World Snooker Championship (1964–68)

Tournament information
- Country: United Kingdom / South Africa
- Established: 1964
- Organisation(s): Billiards Association and Control Council
- Format: Challenge
- Final year: 1968
- Final champion: John Pulman

= 1964–68 World Snooker Championships =

Professional snooker world championship tournaments

Since 1927 the World Snooker Championship had been played as a single-elimination tournament, but between 1964 and 1968, it was defended over seven challenge matches. Following a hiatus after the 1957 World Professional Match-play Championship, the event was revived by Rex Williams on a challenge basis, with the champion being opposed by prominent players. This began in 1964, organised by the Billiards Association and Control Council. The 1957 champion John Pulman contested and won all seven challenge matches against various opponents in the next five years, until the tournament reverted to a knock-out format in 1969.

Each match was played over differing lengths and locations, with some being played over a series of matches rather than . Three of the matches were played at the Burroughes Hall in London, England; two across South Africa; one in St George's Hall, Liverpool, and the final match in Bolton. The highest made over the series was a 142 made by Williams in the 25–22 match loss to Pulman.

==Background==
The World Snooker Championship is a professional tournament and the official world championship of the game of snooker. The sport's origin dates to the late 19th century and British Army soldiers stationed in India. Snooker gained in popularity in across the British Isles. The championship had traditionally been played as a single-elimination tournament annually since 1927 with a hiatus during World War II between 1940 and 1946. Known as the World Professional Match-play Championship in 1957 the event failed to generate interest from the top professional players, with defending champion Fred Davis failing to enter. The event was won by John Pulman, but with waning interest and the highest ranked players not playing the event was not held after 1957.

English player Rex Williams ran a four player tournament in Blackheath in 1964, the first commercially sponsored professional snooker event since 1960. This and taking Billiards Association and Control Council (BA&CC) chairman Harold Phillips out to lunch led to the BA&CC allowing Williams to run a revival of the World Snooker Championship. The championship would be defended on a challenge basis, with defending champion Pulman facing a prominent snooker professional. The winner of the match would then become the new champion. The agreement between the BA&CC and the players in 1964 stated that there should be a minimum side stake of £50 involved, that matches could be of any duration agreed by both participants and that the challenger would be responsible for finding a suitable venue.

==Summary==
===1964===
The World Snooker Championship was revived in 1964 with a match between 40-year-old John Pulman and 50-year-old Fred Davis.
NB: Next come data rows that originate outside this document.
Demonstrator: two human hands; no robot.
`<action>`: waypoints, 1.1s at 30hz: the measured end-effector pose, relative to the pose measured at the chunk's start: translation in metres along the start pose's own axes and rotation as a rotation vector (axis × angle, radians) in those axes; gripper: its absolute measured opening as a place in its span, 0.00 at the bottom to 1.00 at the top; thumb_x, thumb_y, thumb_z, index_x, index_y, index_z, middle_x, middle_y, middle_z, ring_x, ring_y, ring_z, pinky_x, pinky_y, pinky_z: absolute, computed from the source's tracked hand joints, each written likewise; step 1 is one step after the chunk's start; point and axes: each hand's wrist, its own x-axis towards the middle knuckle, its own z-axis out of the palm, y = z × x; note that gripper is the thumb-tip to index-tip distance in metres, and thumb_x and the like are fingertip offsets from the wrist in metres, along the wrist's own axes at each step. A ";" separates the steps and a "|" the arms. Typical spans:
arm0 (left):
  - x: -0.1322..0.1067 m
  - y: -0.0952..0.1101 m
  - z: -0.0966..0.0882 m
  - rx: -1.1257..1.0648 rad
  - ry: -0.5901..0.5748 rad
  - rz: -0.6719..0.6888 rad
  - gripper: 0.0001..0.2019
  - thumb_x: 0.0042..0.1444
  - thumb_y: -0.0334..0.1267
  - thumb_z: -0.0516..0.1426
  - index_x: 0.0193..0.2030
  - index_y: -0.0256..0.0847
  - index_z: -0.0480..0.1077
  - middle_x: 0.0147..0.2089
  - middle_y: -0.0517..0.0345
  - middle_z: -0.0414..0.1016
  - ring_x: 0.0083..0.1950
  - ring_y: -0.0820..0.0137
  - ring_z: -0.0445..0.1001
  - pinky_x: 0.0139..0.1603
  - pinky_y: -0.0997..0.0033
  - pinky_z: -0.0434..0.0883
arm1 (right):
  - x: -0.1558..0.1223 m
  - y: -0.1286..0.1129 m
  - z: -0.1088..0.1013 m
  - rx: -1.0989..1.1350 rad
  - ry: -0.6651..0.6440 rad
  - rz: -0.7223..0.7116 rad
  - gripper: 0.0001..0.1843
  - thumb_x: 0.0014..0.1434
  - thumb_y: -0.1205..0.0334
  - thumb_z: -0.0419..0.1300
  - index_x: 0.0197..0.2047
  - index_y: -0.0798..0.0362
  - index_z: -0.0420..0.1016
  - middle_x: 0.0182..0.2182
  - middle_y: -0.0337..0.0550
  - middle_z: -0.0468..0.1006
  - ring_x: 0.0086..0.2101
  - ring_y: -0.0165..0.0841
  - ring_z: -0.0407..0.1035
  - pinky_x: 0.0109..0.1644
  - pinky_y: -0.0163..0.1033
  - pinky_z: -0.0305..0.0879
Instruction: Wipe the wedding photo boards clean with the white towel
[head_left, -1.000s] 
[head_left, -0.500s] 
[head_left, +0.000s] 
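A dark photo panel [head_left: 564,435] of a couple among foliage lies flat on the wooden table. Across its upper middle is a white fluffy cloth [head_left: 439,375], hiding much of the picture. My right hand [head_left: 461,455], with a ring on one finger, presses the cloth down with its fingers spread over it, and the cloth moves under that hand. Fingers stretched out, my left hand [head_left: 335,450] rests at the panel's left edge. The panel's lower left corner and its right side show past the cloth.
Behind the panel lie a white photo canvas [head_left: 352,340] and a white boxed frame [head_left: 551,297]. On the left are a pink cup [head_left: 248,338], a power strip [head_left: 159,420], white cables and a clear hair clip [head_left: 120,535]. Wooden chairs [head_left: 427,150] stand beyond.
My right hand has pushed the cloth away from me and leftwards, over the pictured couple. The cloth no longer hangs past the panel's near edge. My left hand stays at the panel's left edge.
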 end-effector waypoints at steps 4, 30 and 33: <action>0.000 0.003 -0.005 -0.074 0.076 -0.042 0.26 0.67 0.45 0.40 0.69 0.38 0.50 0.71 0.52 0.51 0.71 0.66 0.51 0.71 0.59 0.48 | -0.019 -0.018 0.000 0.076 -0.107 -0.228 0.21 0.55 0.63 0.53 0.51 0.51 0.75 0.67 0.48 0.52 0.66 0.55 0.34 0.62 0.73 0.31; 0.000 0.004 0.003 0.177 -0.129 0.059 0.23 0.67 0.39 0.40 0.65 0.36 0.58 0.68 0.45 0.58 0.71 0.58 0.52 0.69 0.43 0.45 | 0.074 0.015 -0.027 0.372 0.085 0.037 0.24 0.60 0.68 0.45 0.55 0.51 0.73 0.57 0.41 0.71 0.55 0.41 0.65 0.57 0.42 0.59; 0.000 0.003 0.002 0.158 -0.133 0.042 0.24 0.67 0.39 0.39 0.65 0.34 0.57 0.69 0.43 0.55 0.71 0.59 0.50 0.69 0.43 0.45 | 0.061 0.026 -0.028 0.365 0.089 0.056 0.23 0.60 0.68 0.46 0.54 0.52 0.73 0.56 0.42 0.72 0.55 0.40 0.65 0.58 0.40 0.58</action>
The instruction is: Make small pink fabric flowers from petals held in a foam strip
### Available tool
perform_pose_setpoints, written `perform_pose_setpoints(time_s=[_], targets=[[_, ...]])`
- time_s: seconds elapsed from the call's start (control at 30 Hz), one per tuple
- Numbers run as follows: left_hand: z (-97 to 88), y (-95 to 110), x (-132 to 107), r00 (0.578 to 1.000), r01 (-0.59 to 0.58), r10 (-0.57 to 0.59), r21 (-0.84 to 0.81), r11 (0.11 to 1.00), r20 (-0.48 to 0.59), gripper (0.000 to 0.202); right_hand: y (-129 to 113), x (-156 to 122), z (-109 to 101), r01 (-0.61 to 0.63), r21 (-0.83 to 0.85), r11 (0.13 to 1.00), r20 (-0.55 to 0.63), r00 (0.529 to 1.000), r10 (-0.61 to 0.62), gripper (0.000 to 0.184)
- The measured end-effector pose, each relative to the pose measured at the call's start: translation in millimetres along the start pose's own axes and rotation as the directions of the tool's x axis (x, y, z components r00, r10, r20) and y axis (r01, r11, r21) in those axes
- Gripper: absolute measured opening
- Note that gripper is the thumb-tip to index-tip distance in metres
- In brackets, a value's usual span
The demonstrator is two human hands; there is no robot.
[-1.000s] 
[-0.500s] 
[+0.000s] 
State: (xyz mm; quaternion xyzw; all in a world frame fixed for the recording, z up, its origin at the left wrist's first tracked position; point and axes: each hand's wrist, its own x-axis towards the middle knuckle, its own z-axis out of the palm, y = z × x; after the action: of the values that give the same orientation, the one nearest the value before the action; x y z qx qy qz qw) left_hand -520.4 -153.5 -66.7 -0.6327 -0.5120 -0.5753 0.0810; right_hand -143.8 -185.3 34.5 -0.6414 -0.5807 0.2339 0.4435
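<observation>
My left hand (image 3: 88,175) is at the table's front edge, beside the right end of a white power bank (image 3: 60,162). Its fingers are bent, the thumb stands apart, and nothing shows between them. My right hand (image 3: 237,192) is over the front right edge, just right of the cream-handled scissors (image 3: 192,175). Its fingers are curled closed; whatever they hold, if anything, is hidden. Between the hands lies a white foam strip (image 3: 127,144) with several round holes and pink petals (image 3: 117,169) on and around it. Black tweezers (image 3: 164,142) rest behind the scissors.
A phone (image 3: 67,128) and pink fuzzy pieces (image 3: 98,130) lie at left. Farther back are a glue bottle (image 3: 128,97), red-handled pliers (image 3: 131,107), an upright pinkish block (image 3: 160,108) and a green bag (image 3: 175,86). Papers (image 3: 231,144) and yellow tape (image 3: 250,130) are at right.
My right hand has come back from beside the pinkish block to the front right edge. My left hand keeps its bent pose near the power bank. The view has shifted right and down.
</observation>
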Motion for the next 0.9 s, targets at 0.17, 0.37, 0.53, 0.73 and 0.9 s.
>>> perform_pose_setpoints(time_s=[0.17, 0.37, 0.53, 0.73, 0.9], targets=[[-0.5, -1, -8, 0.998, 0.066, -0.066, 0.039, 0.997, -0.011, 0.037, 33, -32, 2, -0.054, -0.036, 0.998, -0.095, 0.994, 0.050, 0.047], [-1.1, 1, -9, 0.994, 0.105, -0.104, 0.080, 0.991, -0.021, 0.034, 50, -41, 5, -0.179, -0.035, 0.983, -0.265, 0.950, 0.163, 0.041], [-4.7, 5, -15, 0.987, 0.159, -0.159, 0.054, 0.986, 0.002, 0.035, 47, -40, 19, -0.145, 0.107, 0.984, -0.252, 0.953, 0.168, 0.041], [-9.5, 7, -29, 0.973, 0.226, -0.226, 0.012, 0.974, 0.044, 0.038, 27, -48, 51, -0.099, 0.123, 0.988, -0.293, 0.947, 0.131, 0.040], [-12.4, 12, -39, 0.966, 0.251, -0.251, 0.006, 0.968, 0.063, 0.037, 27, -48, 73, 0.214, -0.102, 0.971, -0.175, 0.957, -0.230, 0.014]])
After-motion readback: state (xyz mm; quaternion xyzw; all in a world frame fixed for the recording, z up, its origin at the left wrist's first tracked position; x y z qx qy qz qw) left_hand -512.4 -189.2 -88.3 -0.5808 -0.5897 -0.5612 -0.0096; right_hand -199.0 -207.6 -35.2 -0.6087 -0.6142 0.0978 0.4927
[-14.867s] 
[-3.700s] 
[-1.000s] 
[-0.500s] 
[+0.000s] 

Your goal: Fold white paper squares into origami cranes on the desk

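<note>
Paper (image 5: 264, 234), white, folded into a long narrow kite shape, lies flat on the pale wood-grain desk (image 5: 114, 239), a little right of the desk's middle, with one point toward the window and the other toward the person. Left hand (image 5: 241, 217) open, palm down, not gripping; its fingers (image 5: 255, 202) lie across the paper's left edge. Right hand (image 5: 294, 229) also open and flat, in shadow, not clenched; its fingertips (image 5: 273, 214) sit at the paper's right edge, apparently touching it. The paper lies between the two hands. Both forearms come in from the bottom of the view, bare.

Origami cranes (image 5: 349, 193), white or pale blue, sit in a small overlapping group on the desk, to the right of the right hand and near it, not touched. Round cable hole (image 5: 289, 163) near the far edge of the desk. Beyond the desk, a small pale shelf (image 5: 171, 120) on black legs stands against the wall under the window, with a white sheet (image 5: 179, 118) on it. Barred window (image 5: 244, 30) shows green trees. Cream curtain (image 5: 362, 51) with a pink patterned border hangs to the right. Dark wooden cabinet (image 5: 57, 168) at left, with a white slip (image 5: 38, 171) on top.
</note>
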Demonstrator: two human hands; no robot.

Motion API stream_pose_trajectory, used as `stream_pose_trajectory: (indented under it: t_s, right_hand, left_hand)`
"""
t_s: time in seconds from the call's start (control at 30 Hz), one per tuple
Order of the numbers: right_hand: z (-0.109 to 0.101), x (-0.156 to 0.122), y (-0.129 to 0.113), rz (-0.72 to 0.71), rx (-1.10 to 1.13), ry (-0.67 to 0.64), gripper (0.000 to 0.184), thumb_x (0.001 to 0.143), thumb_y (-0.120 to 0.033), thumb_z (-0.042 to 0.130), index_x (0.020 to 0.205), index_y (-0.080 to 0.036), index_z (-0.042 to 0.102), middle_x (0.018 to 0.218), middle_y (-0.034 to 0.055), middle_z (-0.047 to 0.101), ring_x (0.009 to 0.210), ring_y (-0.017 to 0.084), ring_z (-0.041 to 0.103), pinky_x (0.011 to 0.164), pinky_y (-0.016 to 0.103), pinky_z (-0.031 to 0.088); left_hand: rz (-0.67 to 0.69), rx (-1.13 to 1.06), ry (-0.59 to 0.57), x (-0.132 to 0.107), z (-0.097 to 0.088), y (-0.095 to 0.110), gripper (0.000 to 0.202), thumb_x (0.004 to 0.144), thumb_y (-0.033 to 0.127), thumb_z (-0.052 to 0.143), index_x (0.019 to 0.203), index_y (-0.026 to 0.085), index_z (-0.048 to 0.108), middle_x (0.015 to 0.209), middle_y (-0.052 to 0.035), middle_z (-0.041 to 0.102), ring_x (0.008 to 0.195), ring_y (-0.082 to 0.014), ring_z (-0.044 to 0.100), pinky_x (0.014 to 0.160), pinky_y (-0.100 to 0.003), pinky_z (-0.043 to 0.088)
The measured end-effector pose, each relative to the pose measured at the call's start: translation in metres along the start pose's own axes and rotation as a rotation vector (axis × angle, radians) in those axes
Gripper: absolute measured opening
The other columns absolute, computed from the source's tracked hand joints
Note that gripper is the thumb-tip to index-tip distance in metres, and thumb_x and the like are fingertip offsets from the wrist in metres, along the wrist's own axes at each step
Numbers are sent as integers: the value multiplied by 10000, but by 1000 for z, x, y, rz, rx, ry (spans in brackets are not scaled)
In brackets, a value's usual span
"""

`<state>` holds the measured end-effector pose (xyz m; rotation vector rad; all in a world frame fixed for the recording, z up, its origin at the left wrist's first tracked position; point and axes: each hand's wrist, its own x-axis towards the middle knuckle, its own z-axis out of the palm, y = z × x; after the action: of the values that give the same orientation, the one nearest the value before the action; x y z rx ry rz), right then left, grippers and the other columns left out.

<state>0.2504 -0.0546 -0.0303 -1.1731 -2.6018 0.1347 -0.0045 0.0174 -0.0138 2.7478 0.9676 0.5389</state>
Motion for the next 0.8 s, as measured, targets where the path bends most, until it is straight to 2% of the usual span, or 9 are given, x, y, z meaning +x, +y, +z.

It was a best-of-37 match, played over three days from 20 to 22 April at Burroughes Hall in London, England. Davis had won the official championship three times and the World Professional Match-play Championship five times. He had not taken part in the last championship in 1957, which Pulman had won. Pulman took an early 4–2 lead, but Davis was ahead 7–5 at the end of the first day and maintained his two-frame advantage after the second day, leading 13–11. Davis made a break of 108 on the afternoon of the final day, but Pulman won four of the six frames in the session to level the match at 15–15. He then won the first three frames of the evening session to lead 18–15 and, although Davis won the next frame, Pulman took the fifth to win the title 19–16.

Six months after winning the first challenge match, John Pulman was challenged by organiser Rex Williams in another match held at Burroughes Hall. This consisted of a best-of-73 frames match played over six days, from 12 to 17 October 1964. Williams led 8–4 at the end of the first day, but Pulman won 11 of the 12 frames on the second day to go ahead 15–9, extending his lead to 31–17 after four days. Pulman won the match on the fifth day with a 37–23 winning lead, making a break of 109 in frame 57. The remaining 13 were played on the final day with Pulman finishing 40–33 ahead.

===March 1965===
Fred Davis challenged John Pulman for the world title in March 1965. The match was again 73 frames long, played over six days from 15 to 21 March at Burroughes Hall in London. The two players were closely matched throughout. Davis led 7–5 after the first day, but Pulman had taken the lead 13–11 by the end of the second day and pulled further ahead on the third, before Davis recovered to level the match at 18–18. Pulman made a break of 100 on the fourth day; they won six frames apiece to level the score once again at 24–24. The pair were still tied after the fifth day at 30–30, with Davis making a break of 105. Pulman eventually won the match 37–36.

===South Africa matches===
In September 1965, John Pulman and Rex Williams left England to play a series of 51 seven-frame matches in South Africa for the World Championship. The number of matches was later reduced to 49 and in December Pulman took a winning lead of 25–20 to retain the title. Eventually only 47 matches were played, with Pulman winning the series 25–22. In the 24th match of the series, played in November in the South African city of East London, Williams compiled a break of 142, breaking the official tournament record of 136 set by Joe Davis in 1946. Although equalled by Bill Werbeniuk in 1979, this remained the highest break at the World Championship until Doug Mountjoy compiled a 145 in the 1981 tournament.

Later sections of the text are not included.